▸ **Assignment**: Your task is to transcribe, without alteration, the lines from the top of the material below through the line bearing "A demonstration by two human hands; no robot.", inclusive.

___ Stored data ___

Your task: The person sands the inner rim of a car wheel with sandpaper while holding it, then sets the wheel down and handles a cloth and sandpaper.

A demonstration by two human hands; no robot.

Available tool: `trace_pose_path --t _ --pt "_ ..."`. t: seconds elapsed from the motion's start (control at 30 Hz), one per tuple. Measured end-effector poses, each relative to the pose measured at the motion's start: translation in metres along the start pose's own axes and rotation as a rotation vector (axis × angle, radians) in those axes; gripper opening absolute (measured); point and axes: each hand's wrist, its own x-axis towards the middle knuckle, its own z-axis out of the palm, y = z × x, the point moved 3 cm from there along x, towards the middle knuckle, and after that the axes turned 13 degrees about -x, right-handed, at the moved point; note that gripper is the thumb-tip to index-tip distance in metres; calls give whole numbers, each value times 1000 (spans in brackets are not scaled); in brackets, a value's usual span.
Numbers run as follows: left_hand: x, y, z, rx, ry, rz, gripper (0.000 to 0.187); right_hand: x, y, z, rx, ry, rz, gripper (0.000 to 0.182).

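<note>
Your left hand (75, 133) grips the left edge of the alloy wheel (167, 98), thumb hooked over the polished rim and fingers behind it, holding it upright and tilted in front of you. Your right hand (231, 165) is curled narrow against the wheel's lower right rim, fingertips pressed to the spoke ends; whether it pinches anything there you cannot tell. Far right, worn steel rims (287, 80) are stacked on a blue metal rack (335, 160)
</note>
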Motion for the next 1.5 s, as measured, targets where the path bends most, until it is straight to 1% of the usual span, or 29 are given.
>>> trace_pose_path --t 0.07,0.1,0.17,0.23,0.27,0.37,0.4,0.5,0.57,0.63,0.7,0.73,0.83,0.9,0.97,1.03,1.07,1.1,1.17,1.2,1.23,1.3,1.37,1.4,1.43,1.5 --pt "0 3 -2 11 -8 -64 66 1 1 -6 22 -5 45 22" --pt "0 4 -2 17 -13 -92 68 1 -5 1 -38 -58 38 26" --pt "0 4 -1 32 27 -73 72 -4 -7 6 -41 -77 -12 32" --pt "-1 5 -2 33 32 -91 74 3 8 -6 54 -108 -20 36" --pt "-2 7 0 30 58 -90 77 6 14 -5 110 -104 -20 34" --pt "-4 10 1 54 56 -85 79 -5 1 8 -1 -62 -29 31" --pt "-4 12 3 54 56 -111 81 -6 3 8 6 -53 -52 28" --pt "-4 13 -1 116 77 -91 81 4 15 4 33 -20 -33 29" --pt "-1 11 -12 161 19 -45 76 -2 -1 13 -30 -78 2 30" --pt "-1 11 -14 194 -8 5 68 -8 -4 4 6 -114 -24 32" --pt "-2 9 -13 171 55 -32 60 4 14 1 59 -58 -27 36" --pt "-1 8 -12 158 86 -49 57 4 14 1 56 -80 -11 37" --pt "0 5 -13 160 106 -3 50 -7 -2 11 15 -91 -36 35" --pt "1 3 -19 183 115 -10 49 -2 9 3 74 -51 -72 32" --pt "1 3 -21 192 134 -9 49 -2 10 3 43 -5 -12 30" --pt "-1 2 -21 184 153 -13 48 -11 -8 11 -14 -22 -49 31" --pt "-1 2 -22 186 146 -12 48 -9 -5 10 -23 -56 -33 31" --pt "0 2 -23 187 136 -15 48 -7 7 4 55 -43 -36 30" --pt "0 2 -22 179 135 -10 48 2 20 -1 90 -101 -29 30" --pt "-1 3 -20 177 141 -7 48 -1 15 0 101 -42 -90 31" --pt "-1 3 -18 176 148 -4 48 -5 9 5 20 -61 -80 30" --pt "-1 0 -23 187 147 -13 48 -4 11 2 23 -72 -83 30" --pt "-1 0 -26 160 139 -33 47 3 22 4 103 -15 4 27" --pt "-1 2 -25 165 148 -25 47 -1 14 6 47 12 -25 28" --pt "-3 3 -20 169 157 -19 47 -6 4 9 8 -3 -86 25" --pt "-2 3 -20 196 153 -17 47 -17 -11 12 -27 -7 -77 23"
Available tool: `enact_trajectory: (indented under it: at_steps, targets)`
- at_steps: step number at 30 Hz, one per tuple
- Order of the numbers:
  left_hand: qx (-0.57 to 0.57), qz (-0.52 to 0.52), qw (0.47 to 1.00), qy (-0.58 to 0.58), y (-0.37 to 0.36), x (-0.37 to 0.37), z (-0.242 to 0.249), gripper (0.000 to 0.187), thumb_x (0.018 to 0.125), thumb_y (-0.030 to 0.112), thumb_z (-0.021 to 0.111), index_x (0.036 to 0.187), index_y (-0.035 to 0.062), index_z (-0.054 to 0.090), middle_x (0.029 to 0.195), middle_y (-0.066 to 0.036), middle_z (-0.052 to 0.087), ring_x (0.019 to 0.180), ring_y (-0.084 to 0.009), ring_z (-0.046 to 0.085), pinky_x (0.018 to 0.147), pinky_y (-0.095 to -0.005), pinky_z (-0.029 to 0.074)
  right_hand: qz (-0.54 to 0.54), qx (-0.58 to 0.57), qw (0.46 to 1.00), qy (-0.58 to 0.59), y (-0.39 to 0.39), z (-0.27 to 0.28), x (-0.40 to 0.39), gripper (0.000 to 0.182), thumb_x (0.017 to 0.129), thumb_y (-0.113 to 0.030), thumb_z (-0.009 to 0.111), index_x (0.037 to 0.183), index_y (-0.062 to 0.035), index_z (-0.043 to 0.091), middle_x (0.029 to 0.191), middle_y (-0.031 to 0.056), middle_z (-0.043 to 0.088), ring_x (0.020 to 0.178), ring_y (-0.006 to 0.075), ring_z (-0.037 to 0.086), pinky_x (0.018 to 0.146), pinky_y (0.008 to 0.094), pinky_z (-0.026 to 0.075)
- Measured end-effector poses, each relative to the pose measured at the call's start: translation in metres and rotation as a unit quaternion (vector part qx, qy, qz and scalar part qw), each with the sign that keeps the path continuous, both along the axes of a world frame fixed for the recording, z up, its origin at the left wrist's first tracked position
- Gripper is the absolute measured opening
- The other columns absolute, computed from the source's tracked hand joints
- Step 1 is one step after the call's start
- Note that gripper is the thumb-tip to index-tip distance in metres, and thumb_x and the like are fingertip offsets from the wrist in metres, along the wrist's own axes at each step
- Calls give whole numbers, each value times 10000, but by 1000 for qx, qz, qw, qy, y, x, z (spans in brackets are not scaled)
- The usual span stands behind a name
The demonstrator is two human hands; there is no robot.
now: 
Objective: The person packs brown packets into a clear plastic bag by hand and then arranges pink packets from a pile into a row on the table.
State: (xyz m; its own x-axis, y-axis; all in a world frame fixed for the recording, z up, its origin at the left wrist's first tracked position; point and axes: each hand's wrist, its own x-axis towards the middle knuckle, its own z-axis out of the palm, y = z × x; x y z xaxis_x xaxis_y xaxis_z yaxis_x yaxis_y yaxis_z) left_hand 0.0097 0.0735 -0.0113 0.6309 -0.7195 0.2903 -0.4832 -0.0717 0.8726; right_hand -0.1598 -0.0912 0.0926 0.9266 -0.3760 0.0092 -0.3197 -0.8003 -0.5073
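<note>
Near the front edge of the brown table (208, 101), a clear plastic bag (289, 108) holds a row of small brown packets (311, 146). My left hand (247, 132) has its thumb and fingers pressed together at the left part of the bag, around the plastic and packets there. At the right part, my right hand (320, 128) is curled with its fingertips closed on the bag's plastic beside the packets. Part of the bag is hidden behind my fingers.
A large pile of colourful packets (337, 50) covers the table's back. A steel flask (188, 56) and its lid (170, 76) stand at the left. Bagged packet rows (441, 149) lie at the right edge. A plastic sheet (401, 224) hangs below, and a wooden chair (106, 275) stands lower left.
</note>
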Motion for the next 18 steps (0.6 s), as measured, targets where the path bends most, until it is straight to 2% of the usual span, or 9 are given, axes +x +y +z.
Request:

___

▸ **Solution**:
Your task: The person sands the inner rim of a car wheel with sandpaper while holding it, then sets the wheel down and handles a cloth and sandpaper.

A demonstration by two human hands; no robot.

There is nothing more to add to this answer.